Ну, поутру иду опять убираться в квартире после вчерашнего представления... Только я ногу через порог, а мне первое слово от старшой-то крали: «Воровка!» Будто я у них какие-то драгоценности унесла... У меня и тряпка из рук выпала... А старшая уж побежала в съезжий дом на меня с заявлением! А мне по моей темноте помочь некому. Без вины меня привиноватили, от мужа, от малых детей оторвали, начали морочить, волочить, а потом в тюрьму при управе бросили. А в той тюрьме гнилой смрад хуже, чем в здешней... И ни слезам моим, ни молитвам никакой веры нет...
– Приговор тебе объявили?
– Объявили: приговорили к наказанию плетьми и к ссылке в Сибирь.
– Где тебя судили?
– Не знаю, милый барин...
– Кто судил?
– В глазыньки ни одного судью не видела...
– В каких тюрьмах тебя держали?
– Спервоначалу при управе сидела... А уж оттоль через надворный суд в уголовную палату поволокли...
– Допрос тебе читали?
– Никто не читал.
– Где приговор объявляли?
– В тюрьме же.
– Кто объявлял?
– Какой-то письмоводитель. Он же и допрос брал.
– Расскажи, как он снимал с тебя допрос?
– Три раза принимался снимать. Сымет – даст свиданье с мужем. А на третий раз глаза все мне в карман глядят. После первого допроса разрешили моему мужу свидеться со мной. Второй раз допрашивал: один глаз письмоводительский за пером следит, а другой – мне в карман глядит, сколько я выну оттуда, а у меня в кармане пусто. Опять дали свидеться с мужем. В третий раз допрашивал, спьяна мне и сказывает: «Лезай по клетям да делись по третям и никогда вор не будешь... Понимать надо, ворона! Уж так и быть, наваляю я тебе за твою скупость...» Чего-то написал и в суд отослал.

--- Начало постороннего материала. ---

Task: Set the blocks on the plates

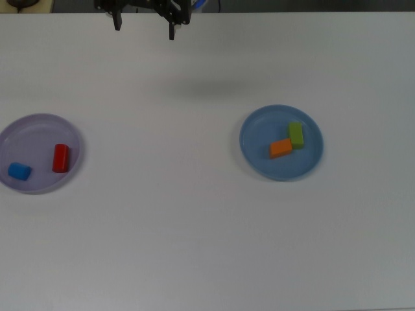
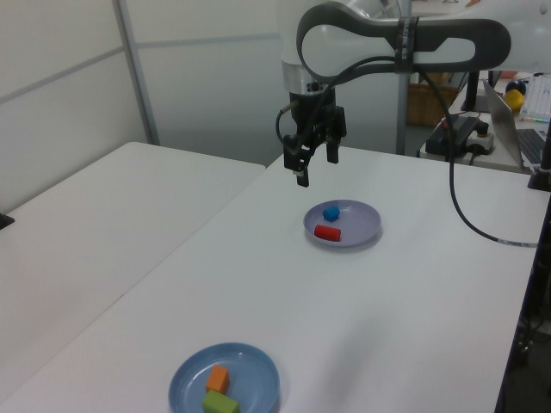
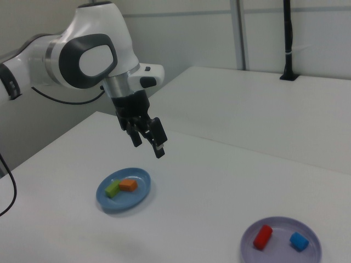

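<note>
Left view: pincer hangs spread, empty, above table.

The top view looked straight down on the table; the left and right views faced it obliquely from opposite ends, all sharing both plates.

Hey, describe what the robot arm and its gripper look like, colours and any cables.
The arm has glossy white rounded shells with dark grey joint sections. Its gripper is black with two slim fingers. A black cable hangs from the arm.
</note>
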Robot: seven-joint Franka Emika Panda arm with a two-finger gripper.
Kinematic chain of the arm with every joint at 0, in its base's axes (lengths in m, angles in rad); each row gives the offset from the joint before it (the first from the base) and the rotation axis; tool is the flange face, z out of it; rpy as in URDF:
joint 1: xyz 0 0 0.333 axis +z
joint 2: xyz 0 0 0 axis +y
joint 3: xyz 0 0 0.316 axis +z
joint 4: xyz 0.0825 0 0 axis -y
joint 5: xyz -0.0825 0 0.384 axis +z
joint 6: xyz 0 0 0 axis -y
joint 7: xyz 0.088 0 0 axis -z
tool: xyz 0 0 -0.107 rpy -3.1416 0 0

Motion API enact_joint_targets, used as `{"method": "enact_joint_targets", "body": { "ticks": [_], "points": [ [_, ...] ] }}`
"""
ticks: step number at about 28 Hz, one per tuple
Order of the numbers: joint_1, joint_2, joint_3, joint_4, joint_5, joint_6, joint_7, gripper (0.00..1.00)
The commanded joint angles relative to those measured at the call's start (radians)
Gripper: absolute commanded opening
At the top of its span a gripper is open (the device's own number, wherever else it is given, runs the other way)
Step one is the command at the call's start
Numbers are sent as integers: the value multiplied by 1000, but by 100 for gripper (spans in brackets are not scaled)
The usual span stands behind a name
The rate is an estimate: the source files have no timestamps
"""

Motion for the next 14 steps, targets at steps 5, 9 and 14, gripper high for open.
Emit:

Унтер-офицерская жена опять было всхлипнула, но Глинка остановил повелительным жестом ее готовые вот-вот прорваться рыдания.
– Успокойся. О твоем деле я завтра же доложу генерал-губернатору.
Он круто повернулся и вышел из темницы.
Прежде чем покинуть здание тюрьмы, строго сказал сопровождавшему его старшему надзирателю:
– С Мягковой обращаться человечно, притеснений не чинить.